* What this task involves *
Give back an exact copy of the lines in the records below, from the line that has "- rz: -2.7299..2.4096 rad" through the line that has "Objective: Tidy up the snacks", and nothing besides.

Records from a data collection
#####

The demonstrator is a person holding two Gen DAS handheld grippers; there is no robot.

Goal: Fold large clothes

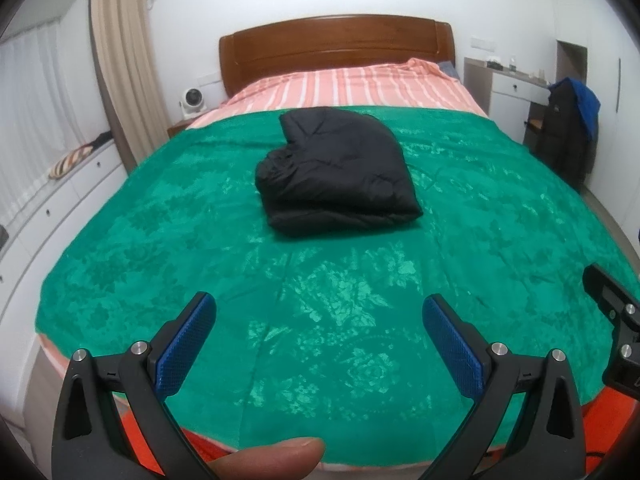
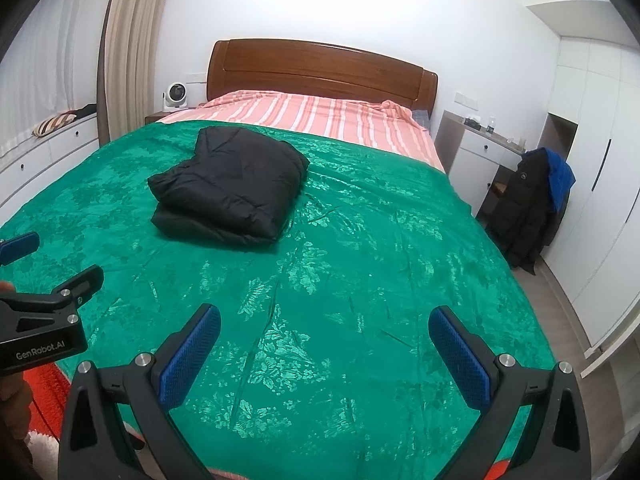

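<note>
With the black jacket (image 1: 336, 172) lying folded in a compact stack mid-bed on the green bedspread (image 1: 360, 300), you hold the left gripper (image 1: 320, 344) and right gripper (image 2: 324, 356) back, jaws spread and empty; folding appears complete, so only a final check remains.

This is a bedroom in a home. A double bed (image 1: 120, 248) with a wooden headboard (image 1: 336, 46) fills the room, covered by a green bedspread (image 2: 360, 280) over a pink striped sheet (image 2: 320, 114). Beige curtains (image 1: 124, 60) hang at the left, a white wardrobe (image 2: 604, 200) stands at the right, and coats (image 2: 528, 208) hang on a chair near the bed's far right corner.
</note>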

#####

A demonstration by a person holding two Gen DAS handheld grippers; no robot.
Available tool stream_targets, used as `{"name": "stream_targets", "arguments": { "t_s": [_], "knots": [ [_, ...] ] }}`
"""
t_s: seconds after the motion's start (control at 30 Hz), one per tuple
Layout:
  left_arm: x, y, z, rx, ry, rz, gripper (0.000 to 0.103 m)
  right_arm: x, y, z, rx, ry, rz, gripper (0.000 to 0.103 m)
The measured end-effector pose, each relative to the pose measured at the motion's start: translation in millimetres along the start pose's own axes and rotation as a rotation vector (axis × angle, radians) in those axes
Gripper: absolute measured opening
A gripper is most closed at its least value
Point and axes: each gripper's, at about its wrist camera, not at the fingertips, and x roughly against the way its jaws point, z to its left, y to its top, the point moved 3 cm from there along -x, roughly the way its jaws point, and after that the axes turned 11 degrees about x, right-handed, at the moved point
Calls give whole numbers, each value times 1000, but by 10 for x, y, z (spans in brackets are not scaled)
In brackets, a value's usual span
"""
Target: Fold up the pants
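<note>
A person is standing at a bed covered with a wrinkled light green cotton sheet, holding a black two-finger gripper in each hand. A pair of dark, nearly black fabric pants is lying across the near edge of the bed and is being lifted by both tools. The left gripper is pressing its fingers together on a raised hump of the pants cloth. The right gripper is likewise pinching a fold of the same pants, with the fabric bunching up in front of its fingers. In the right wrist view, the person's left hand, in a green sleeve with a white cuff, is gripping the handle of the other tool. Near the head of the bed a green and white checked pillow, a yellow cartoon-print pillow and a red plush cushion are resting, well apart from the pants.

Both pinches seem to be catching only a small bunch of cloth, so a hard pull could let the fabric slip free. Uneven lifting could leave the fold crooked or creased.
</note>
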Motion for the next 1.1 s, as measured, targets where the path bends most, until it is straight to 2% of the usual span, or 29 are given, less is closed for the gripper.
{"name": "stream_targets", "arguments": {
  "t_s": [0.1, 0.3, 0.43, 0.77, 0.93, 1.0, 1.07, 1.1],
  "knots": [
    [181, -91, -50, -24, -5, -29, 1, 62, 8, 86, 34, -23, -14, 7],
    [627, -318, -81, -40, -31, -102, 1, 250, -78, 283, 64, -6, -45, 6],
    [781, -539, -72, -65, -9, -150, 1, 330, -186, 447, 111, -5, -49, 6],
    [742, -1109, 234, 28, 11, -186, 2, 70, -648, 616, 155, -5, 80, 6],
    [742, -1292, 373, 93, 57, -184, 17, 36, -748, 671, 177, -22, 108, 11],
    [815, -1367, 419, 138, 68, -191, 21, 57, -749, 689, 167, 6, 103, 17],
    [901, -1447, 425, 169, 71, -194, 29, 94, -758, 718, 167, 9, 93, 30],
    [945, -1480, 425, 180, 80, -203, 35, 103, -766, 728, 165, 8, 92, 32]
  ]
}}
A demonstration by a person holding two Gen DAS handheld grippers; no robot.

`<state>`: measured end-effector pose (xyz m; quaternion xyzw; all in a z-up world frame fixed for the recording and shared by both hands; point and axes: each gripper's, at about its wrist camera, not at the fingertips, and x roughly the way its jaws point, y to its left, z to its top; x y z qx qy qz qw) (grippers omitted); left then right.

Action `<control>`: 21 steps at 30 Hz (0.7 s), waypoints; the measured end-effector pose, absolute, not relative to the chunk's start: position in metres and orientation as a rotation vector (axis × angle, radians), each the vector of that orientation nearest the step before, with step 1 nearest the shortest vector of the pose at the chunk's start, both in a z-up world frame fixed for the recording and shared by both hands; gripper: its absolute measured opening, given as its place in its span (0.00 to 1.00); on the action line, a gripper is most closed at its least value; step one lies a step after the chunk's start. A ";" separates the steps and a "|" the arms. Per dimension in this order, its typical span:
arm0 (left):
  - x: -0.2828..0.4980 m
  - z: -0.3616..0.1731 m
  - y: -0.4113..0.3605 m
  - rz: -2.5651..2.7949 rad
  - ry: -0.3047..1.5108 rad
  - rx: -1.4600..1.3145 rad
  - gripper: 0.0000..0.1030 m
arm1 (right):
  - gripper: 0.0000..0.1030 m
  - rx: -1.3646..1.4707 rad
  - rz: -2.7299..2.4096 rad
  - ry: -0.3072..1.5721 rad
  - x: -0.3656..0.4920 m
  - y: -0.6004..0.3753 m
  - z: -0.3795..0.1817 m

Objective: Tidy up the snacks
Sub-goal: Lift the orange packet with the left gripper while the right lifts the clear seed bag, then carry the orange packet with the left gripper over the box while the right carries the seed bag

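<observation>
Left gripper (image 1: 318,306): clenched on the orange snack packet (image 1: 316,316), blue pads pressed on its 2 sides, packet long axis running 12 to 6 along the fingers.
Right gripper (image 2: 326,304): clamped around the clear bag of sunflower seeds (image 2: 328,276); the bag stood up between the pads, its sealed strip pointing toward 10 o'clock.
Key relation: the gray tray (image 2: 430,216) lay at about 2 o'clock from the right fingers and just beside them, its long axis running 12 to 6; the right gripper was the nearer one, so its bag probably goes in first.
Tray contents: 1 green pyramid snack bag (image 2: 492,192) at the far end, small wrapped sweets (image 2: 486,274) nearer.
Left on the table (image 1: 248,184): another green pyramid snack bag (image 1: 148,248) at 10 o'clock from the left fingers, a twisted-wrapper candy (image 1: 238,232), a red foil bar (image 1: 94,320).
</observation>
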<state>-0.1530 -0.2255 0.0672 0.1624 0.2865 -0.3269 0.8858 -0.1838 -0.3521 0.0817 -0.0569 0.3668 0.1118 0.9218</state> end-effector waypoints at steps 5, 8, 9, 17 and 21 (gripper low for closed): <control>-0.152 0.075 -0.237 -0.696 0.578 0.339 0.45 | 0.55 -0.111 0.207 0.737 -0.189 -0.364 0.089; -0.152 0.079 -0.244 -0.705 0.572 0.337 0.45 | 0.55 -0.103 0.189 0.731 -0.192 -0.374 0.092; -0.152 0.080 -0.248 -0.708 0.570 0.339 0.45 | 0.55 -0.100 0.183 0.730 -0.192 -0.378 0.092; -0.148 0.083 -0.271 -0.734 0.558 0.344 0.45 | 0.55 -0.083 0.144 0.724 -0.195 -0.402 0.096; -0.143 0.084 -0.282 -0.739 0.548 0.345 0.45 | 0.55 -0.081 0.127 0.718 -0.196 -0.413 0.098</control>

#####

* Task answer *
  - rz: -2.7299..2.4096 rad
  - ry: -0.3072..1.5721 rad
  - x: -0.3656..0.4920 m
  - y: -0.6004..0.3753 m
  - z: -0.3795..0.1817 m

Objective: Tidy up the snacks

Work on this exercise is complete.